→ **What to do**
Copy nothing but the lines from the opening of the entries through the line that contains "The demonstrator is", exactly as written. Drop the pictures.

→ **Records**
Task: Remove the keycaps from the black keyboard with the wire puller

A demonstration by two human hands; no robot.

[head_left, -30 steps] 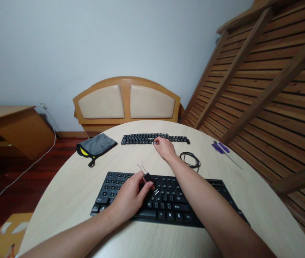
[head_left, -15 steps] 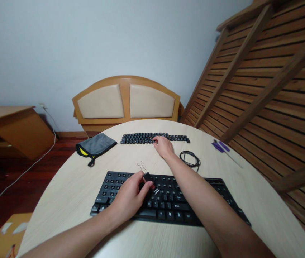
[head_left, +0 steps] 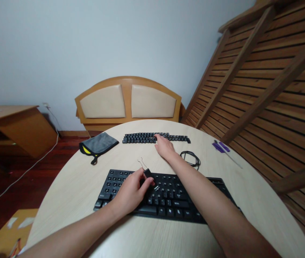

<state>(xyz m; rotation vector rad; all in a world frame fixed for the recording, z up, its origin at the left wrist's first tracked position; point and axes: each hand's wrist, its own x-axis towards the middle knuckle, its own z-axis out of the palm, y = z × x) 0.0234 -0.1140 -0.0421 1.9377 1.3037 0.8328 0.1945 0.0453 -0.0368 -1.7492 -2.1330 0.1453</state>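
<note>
My left hand (head_left: 132, 188) rests over the black keyboard (head_left: 112, 179), fingers closed around the dark handle of a wire keycap puller (head_left: 148, 173). Its two thin wire prongs point up and away from me. Many keys on the keyboard have no caps, leaving the switch mounts exposed; the lower rows still carry caps. Farther off, removed black keycaps (head_left: 138, 138) lie in neat rows. My right hand (head_left: 165, 146) reaches across to them, index finger stretched onto the rows and thumb apart below it. No keycap shows between those fingers.
A grey and yellow cloth (head_left: 100, 145) lies at the round table's left edge. The coiled black cable (head_left: 191, 158) sits right of my right forearm. Near the right edge is a purple tool (head_left: 219, 146) with a thin shaft. Wooden slats (head_left: 249, 107) lean beyond it.
My right hand's index finger has stretched farther forward onto the keycap rows, and its thumb and index finger are wider apart. My left hand keeps the keycap puller; the view has shifted slightly.
</note>
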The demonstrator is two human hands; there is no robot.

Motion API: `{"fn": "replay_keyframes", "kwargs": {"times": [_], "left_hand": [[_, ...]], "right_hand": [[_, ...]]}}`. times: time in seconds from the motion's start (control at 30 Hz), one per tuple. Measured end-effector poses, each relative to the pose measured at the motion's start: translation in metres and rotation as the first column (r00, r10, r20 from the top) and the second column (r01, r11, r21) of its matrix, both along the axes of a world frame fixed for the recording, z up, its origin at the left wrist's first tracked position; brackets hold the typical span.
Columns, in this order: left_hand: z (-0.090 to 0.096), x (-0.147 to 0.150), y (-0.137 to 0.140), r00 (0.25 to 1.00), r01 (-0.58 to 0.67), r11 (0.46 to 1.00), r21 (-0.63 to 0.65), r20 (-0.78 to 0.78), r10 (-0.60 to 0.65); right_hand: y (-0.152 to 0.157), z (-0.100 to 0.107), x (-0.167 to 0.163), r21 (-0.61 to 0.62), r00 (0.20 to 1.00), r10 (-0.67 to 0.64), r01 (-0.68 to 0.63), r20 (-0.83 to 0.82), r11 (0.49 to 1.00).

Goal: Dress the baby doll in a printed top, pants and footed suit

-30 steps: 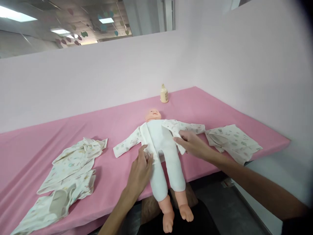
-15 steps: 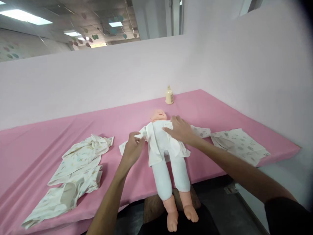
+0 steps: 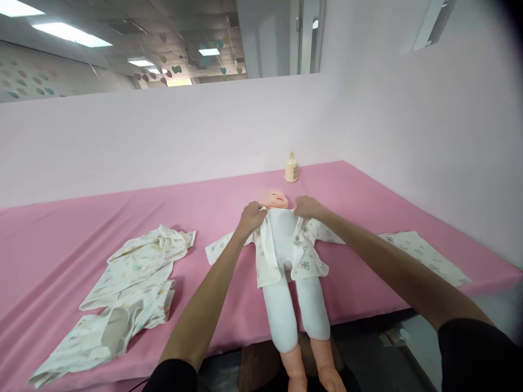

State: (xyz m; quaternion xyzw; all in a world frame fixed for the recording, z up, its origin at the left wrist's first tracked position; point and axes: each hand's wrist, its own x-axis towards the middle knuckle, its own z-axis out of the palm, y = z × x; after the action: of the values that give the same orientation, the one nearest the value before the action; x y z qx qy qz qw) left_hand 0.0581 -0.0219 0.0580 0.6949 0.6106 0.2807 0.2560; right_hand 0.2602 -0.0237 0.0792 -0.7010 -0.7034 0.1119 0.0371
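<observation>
A baby doll (image 3: 283,234) with a white cloth body lies on its back, head away from me and feet over the near edge. It wears a white printed baby shirt (image 3: 267,267) whose front hangs apart, both sleeves spread to the sides. At the collar on the left, my left hand (image 3: 252,216) is closed on the shirt's edge by the doll's neck. My right hand (image 3: 307,208) pinches the opposite collar edge near the doll's shoulder. Fingertips of both hands are partly hidden.
A pink-covered table (image 3: 196,204) runs along a white wall. Printed baby clothes (image 3: 139,267) lie crumpled at left, and a folded printed garment (image 3: 425,256) lies at right. Behind the doll's head stands a cream pump bottle (image 3: 291,170). Below the table is a clear container (image 3: 394,337).
My left hand has moved up from the sleeve to the collar. My right hand has shifted from the chest to the other collar edge. The shirt's front panels now lie flatter; the view has shifted slightly.
</observation>
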Motion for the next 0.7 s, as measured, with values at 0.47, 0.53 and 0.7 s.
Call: {"fn": "replay_keyframes", "kwargs": {"times": [0.47,0.53,0.7], "left_hand": [[0.000,0.018,0.005,0.987,0.116,0.985,0.126,0.096,-0.128],[0.004,0.015,-0.004,0.991,0.119,0.989,0.083,0.043,-0.123],[0.012,0.009,-0.038,0.986,0.137,0.990,-0.043,-0.085,-0.140]], "right_hand": [[0.007,-0.001,-0.033,0.219,0.952,0.243,-0.201,-0.186,0.955],[-0.001,-0.002,-0.031,0.227,0.951,0.217,-0.166,-0.221,0.960],[-0.037,-0.009,-0.023,0.258,0.927,0.074,0.025,-0.367,0.966]]}}
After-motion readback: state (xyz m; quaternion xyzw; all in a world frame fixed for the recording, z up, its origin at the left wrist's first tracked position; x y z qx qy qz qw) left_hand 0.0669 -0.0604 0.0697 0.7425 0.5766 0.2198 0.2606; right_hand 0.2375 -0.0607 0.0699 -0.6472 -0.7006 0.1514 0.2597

→ **Task output**
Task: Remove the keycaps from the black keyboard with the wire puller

A demonstration by two human hands; no robot.

[head_left, -30 steps] 
[head_left, -15 steps] 
[head_left, +0 steps] 

<state>(xyz m; rotation vector rad; all in a world frame fixed for the recording, z up, its origin at the left wrist's first tracked position; point and axes: each hand's wrist, its own x-axis towards the middle knuckle, its own z-axis out of the palm, y = z × x) 0.0234 -0.1140 -0.0421 1.9377 1.3037 0.8328 0.1945 0.0453 -0.0368 -1.7492 -2.1330 0.1453</state>
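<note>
My left hand (head_left: 132, 188) rests over the black keyboard (head_left: 112, 179), fingers closed around the dark handle of a wire keycap puller (head_left: 148, 173). Its two thin wire prongs point up and away from me. Many keys on the keyboard have no caps, leaving the switch mounts exposed; the lower rows still carry caps. Farther off, removed black keycaps (head_left: 138, 138) lie in neat rows. My right hand (head_left: 165, 146) reaches across to them, index finger stretched onto the rows and thumb apart below it. No keycap shows between those fingers.
A grey and yellow cloth (head_left: 100, 145) lies at the round table's left edge. The coiled black cable (head_left: 191, 158) sits right of my right forearm. Near the right edge is a purple tool (head_left: 219, 146) with a thin shaft. Wooden slats (head_left: 249, 107) lean beyond it.
My right hand's index finger has stretched farther forward onto the keycap rows, and its thumb and index finger are wider apart. My left hand keeps the keycap puller; the view has shifted slightly.
</note>
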The demonstrator is two human hands; there is no robot.

The output is finished.